Orientation of flagellar filaments: For x-ray diffraction analyses, a method was developed using superconductive magnets to achieve a sufficient orientation of flagellar filaments in high density.
Supramolecular structure of flagellar filaments: The flageller shape and its 3-dimensional structure have been determined by an x-ray fiber diffraction method.
Molecular dynamic recognition of flagellin: X-ray diffraction and other physico-chemical techniques have revealed that flagellin, the basic building block of flagella, is a multi-domained protein. Various techniques have been used to show that the binding domain of a monomer flagellin is flexible, instead of having a solid 3-dimensional structure.
Formation of flagellar system: It has been found that in the binding between the spiral-shaped screw part and the hook part of a flagellum, two kinds of binding proteins are involved and that each has different properties.

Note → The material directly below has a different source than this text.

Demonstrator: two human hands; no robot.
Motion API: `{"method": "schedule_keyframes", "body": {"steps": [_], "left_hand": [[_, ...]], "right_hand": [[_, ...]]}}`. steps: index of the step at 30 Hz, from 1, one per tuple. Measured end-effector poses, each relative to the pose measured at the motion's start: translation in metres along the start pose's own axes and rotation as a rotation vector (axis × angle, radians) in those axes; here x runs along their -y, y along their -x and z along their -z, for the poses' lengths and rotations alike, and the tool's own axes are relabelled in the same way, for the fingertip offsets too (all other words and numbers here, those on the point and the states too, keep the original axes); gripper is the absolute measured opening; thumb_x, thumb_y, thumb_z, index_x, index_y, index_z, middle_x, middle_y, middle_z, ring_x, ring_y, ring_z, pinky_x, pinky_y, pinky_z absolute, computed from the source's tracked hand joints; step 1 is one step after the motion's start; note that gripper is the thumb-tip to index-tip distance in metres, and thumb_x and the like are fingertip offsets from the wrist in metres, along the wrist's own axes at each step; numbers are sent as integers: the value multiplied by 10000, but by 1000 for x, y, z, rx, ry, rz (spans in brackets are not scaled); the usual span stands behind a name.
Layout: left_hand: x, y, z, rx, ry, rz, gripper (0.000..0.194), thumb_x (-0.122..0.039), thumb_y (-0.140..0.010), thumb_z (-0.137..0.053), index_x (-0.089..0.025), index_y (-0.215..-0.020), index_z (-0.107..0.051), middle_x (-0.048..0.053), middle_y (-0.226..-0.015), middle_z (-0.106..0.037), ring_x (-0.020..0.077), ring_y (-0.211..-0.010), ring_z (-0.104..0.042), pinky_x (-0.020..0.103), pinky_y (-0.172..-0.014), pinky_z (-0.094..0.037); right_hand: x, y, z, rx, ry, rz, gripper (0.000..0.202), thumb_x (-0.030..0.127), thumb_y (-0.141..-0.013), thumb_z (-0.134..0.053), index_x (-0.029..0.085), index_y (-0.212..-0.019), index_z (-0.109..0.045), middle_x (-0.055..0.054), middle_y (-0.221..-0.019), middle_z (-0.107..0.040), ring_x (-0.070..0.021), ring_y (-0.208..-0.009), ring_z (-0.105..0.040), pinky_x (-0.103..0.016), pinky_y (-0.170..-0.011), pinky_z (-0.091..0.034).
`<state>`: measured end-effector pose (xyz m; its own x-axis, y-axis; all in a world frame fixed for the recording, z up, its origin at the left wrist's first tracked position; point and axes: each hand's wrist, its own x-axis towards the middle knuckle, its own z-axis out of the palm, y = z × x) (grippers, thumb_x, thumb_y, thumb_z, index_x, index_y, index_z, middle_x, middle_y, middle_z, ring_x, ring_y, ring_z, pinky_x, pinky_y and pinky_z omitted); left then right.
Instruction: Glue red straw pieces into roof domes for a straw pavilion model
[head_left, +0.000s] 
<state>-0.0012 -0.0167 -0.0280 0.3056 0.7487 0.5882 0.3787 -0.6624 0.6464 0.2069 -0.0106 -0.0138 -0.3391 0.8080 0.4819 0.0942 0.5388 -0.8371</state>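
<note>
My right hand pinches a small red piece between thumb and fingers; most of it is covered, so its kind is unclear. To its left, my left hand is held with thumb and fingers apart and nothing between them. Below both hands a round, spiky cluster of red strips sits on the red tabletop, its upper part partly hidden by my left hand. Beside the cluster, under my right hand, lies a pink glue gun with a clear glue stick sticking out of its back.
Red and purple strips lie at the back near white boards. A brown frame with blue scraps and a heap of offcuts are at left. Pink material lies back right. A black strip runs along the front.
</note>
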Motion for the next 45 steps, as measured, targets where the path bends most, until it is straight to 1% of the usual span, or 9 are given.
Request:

Microtuble assembly within liposomes: The microtuble assembly within liposomes has been developed. It has also been shown that the polymerization of microtubule causes morphological changes of liposomes, producing a good model for cellular morphogenesis.
Control of microtuble formation: Microtubles function freely in the formation and dissemble of cellular organelless, sometimes even serving as rails for carrying small membrane vesicles. For switching over among the various roles, control of the formation and assembly is indispensable.
Direct observation of the rotation speed of a flagellar motor: Recent improvements in the optical microscope and the utilization of laser technology have permitted direct measurements of the rotation of the flagella motor.
Analysis of the molecular assembly of the flagellar motor: The flagellar motor comprises ten kinds of proteins. Efforts were made to elucidate the functions of each protein. These included both disassembling the motor and genetic engineering to over-produce the proteins and to assemble each part.